One statement, the victim’s first conversation with Detective Ice occurring at the hospital shortly after the commission of the crime, was admissible as part of the res gestae. OCGA § 24-3-3; Griffin v. State, 251 Ga. 431, 432 (2) (306 SE2d 283) (1983); see Stovall v. State, 216 Ga. App. 138, 139 (1) (453 SE2d 110) (1995).

The other statement, the victim’s taped interview made 18 or 19 hours later to Detective Ice, was not part of the res gestae. However, the victim’s minister and her treating physician had testified, without objection, to essentially the same facts. Even assuming for the sake of argument only that the trial court erred in deeming it sufficiently trustworthy, the evidence was doubtlessly cumulative and the failure to exclude it would not constitute reversible error. Eaton v. State, 184 Ga. App. 645, 646 (1) (362 SE2d 375) (1987). See Smith v. State, 164 Ga. App. 704 (2) (297 SE2d 490) (1982).

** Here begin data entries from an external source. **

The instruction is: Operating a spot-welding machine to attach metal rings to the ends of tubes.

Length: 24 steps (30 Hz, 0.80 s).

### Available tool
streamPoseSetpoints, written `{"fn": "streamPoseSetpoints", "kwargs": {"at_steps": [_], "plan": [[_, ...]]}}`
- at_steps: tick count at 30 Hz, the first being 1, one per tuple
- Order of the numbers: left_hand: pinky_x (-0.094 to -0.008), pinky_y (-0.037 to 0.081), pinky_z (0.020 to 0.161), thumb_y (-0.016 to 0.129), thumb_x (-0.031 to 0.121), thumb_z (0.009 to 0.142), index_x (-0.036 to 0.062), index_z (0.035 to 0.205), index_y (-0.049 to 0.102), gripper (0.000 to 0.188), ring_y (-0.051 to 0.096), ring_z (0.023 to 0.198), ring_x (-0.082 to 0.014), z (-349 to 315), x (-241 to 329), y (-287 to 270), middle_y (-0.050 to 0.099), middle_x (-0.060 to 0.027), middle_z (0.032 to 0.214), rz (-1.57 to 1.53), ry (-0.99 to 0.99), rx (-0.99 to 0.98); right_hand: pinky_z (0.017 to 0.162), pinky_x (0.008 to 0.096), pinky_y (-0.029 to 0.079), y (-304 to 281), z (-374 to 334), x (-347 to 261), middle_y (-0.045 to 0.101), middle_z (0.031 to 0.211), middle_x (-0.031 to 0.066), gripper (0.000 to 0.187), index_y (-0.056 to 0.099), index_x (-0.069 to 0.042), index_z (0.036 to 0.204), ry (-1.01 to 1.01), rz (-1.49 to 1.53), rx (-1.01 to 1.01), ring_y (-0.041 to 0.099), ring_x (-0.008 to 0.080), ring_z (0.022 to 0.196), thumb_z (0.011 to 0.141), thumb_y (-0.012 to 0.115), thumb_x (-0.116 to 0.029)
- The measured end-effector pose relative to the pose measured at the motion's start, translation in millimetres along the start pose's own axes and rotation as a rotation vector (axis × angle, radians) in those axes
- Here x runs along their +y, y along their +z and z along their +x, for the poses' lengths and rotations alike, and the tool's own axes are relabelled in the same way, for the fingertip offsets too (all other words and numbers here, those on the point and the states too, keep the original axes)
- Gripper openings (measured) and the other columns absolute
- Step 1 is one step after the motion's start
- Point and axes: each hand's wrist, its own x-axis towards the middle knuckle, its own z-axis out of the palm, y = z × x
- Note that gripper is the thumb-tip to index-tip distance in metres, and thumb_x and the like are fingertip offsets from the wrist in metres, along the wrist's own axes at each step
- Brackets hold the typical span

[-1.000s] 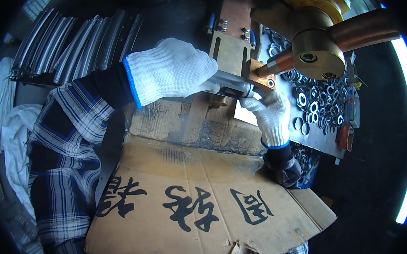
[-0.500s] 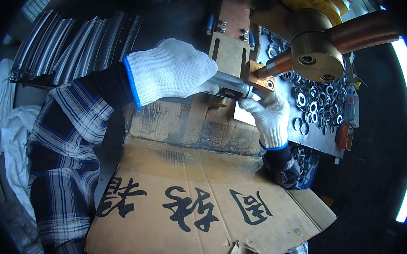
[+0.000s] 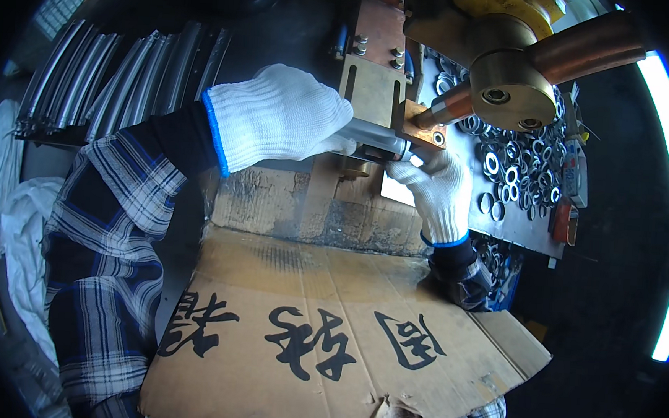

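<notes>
My left hand, in a white knit glove, is closed round a grey metal tube that points to the right. At the tube's right end, my right hand, gloved the same way, has its fingers bent against the end and a ring there; its far fingers are hidden. Just above that end sits a copper block on a slanted copper rod of the machine. Behind the tube stands a brass plate with slots. Whether the tube touches the block I cannot tell.
Many metal rings lie on a sheet-topped table at the right. Curved metal strips are stacked at the far left. A large cardboard sheet covers my lap. The machine's brass joint overhangs my right hand.
The whole view has shifted slightly. Both hands keep their places on the tube, and nothing is visibly taken hold of or let go.
</notes>
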Motion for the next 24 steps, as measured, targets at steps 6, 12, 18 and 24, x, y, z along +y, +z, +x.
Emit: {"fn": "streamPoseSetpoints", "kwargs": {"at_steps": [6, 12, 18, 24], "plan": [[-0.0454, 0.065, 0.073, 0.065, 0.055, 0.114, 0.0063, 0.102, 0.073, 0.051, 0.08, 0.077, -0.0325, -1, -1, 0, 0.076, -0.0134, 0.082, -0.018, 0.013, 0.024, 0.075, 0.0287, 0.06, 2, 5, -7, 0.085, 0.101, 0.0091, 0.053, 0.08, 0.002, 0.131, 0.017, 0.046, -0.027, 0.075, 0.0125, 0.082, 0.083, 0.1, -0.005], [-0.0481, 0.065, 0.074, 0.064, 0.057, 0.114, 0.0053, 0.1, 0.072, 0.055, 0.08, 0.078, -0.0347, 2, -2, -5, 0.076, -0.0145, 0.081, -0.017, 0.02, -0.01, 0.08, 0.0278, 0.064, -4, 9, 9, 0.08, 0.131, 0.014, 0.088, 0.062, 0.003, 0.158, 0.027, 0.11, -0.099, 0.076, 0.0143, 0.091, 0.079, 0.101, -0.001], [-0.0481, 0.065, 0.074, 0.065, 0.058, 0.113, 0.0052, 0.103, 0.071, 0.054, 0.08, 0.077, -0.0349, 2, -1, -7, 0.075, -0.0145, 0.082, -0.023, -0.01, -0.019, 0.084, 0.0288, 0.064, -4, 10, 8, 0.077, 0.14, 0.016, 0.096, 0.057, 0.004, 0.164, 0.039, 0.107, -0.094, 0.075, 0.016, 0.109, 0.079, 0.101, -0.004], [-0.0479, 0.065, 0.073, 0.068, 0.057, 0.111, 0.0052, 0.102, 0.07, 0.052, 0.08, 0.079, -0.0351, 2, -6, 1, 0.075, -0.0141, 0.082, -0.005, 0.012, 0.055, 0.078, 0.0302, 0.06, -16, 12, 15, 0.067, 0.152, 0.0268, 0.108, 0.034, 0.002, 0.178, 0.154, 0.546, -0.149, 0.072, 0.0196, 0.105, 0.088, 0.093, -0.006]]}}
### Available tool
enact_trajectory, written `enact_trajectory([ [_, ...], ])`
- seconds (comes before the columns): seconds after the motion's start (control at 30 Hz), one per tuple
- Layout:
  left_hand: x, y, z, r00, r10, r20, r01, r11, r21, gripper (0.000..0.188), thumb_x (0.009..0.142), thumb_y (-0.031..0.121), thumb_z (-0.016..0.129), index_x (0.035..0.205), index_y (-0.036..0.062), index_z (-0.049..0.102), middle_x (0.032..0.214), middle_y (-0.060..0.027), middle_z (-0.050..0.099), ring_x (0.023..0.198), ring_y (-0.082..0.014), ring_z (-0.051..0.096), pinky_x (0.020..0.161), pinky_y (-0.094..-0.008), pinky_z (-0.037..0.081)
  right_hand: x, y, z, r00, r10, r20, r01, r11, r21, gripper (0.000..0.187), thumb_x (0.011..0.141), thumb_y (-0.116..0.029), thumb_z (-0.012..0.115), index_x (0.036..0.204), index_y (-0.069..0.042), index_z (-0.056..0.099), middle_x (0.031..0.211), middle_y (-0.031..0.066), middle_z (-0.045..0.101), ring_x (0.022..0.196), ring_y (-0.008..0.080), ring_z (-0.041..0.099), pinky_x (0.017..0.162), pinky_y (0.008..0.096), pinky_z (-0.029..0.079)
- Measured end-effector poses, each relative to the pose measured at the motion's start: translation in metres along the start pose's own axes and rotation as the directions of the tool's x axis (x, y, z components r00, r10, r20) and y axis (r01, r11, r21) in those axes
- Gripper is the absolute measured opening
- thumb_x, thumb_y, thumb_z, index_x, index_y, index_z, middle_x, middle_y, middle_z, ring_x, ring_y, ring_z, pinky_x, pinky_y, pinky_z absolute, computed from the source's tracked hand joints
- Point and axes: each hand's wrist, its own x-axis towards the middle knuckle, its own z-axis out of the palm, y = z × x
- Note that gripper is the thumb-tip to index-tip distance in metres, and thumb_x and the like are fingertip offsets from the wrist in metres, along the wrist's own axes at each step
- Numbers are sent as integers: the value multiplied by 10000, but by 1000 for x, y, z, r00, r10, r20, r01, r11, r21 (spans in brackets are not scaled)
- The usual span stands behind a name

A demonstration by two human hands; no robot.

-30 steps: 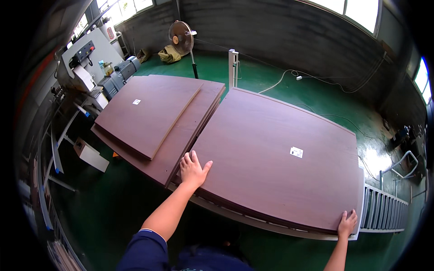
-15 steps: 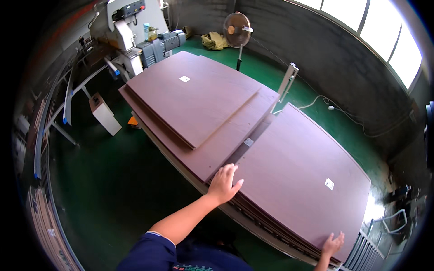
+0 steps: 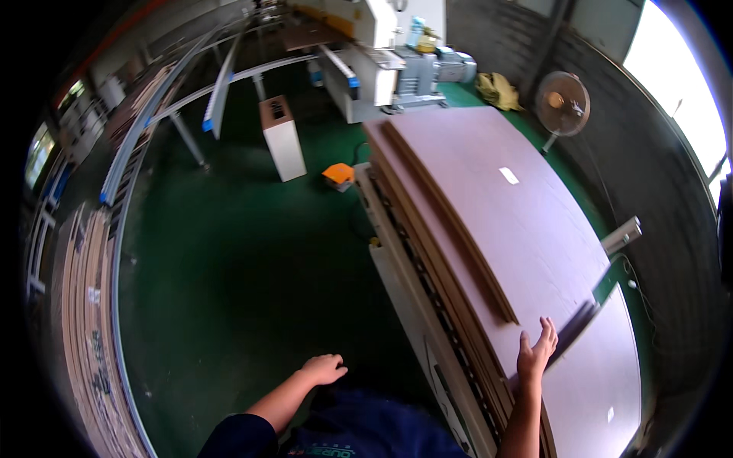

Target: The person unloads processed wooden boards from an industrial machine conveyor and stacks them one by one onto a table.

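Brownish-mauve wood panels [image 3: 489, 214] are stacked to my right, a smaller board on top of larger ones, with a white label [image 3: 508, 175] on the upper face. Beyond a dark gap, a second stack of panels [image 3: 588, 389] lies at the lower right. My right hand [image 3: 537, 353] is raised over the stack's near end beside that gap. Its fingers are apart and hold nothing; whether it touches the board I cannot tell. My left hand [image 3: 325, 369] hangs over the green floor in front of me, its fingers curled in, with nothing visible in them.
A white box-shaped stand [image 3: 284, 145] and an orange foot pedal [image 3: 339, 176] are on the floor ahead. Behind them is a machine with a grey motor [image 3: 420, 76]. A metal roller frame [image 3: 126, 172] and strips of board [image 3: 84, 305] line the left. A fan [image 3: 563, 103] stands far right.
My view has swung left, putting the panels farther right. My left hand has come off the panel edge to over the floor. My right hand has moved from the far-end stack to near the gap.
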Motion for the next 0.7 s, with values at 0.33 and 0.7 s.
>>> enact_trajectory([
  [0.33, 27, -116, -44, 923, -302, -238, 144, 845, -516, 377, 862, 396, 573, 1033, 62, 608, 1000, -140, 663, 951, -289, 630, 801, -383, 497, 126, -78, 133, 982, -93, 167, 132, 961, -243, 486, 903, -249, 486, 1342, -48, 430, 1431, 163, 364, 1322, 339, 312, 1105, 432, 200],
  [0.7, 110, -312, -53, 890, -401, 217, 455, 815, -359, 374, 839, 382, 598, 970, 35, 645, 946, -162, 672, 913, -286, 636, 791, -385, 493, 210, -235, 196, 987, 14, -162, -35, 992, -125, 342, 806, -143, 613, 1097, 20, 540, 1160, 184, 536, 1143, 348, 451, 1000, 435, 328],
])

4. The trial court did not err in admitting the victim’s statements to Officer Stanford, who responded to the emergency call. These spontaneous declarations which occurred very shortly after the commission of the beatings and were a natural consequence thereof, were admissible as part of the res gestae. OCGA § 24-3-3. Horn v. State, 140 Ga. App. 592, 596 (7) (231 SE2d 414) (1976).

Judgment affirmed.

Birdsong, P. J., and Smith, J., concur. [*664] Decided May 26, 1998. Robert L. Mack, Jr., for appellant. J. Tom Morgan, District Attorney, Benjamin M. First, Barbara B. Conroy, Assistant District Attorneys, for appellee.